▸ **What the task asks**: Copy the data below exactly, omitting any picture it contains.

········

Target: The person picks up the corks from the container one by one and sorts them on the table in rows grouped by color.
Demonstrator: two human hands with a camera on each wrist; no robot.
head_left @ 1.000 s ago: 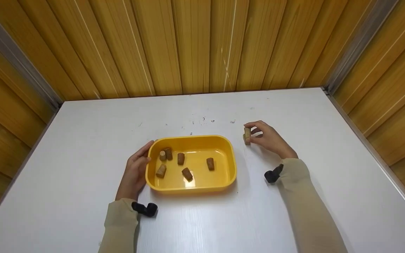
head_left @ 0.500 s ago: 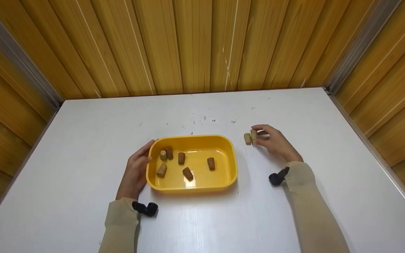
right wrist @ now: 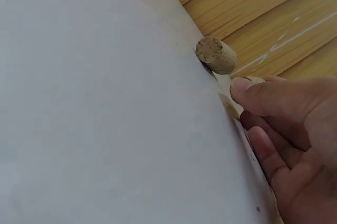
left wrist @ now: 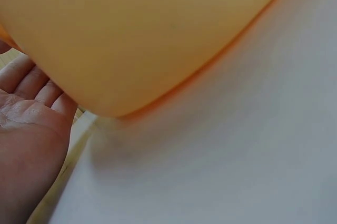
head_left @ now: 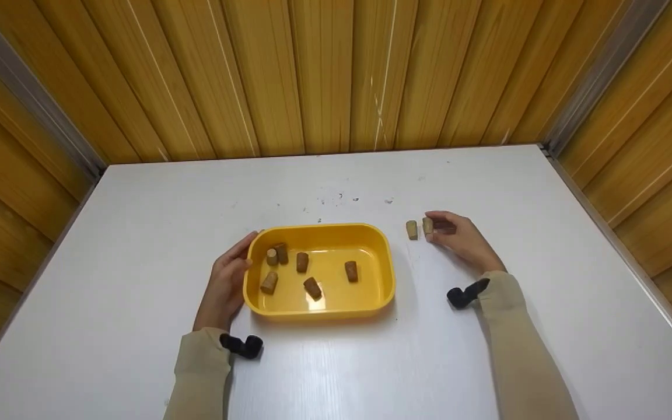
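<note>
My left hand [head_left: 226, 284] grips the left side of a yellow plastic tray [head_left: 324, 312], its thumb at the rim and its fingers along the outer wall. In the left wrist view the palm lies beside the tray's wall [left wrist: 131, 50], with the fingertips partly hidden. Right of the tray, my right hand [head_left: 463, 240] pinches a light cork stopper [head_left: 427, 226] between thumb and fingers; the thumb mostly covers it in the right wrist view. Just left of it another light cork stopper [head_left: 412, 230] stands on the table, apart from the held one.
Inside the tray are several stoppers, some light like this one [head_left: 269, 283], others darker brown like this one [head_left: 352, 271]. The white table [head_left: 155, 233] ends at a wood-patterned wall [head_left: 324, 76] behind, with side walls left and right.
My right hand has moved right and slightly toward me with the pinched stopper, from against the standing stopper to a small gap beside it. The left hand and tray have stayed in place.
</note>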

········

▸ **Problem solution**:
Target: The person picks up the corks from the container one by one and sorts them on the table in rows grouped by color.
Demonstrator: two human hands with a camera on each wrist; no robot.
head_left @ 1.000 s ago: 
head_left @ 0.500 s ago: 
right wrist @ now: 
left wrist @ now: 
head_left @ now: 
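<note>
My left hand [head_left: 226, 284] grips the left side of a yellow plastic tray [head_left: 324, 312], its thumb at the rim and its fingers along the outer wall. In the left wrist view the palm lies beside the tray's wall [left wrist: 131, 50], with the fingertips partly hidden. Right of the tray, my right hand [head_left: 463, 240] pinches a light cork stopper [head_left: 427, 226] between thumb and fingers; the thumb mostly covers it in the right wrist view. Just left of it another light cork stopper [head_left: 412, 230] stands on the table, apart from the held one.
Inside the tray are several stoppers, some light like this one [head_left: 269, 283], others darker brown like this one [head_left: 352, 271]. The white table [head_left: 155, 233] ends at a wood-patterned wall [head_left: 324, 76] behind, with side walls left and right.
My right hand has moved right and slightly toward me with the pinched stopper, from against the standing stopper to a small gap beside it. The left hand and tray have stayed in place.
</note>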

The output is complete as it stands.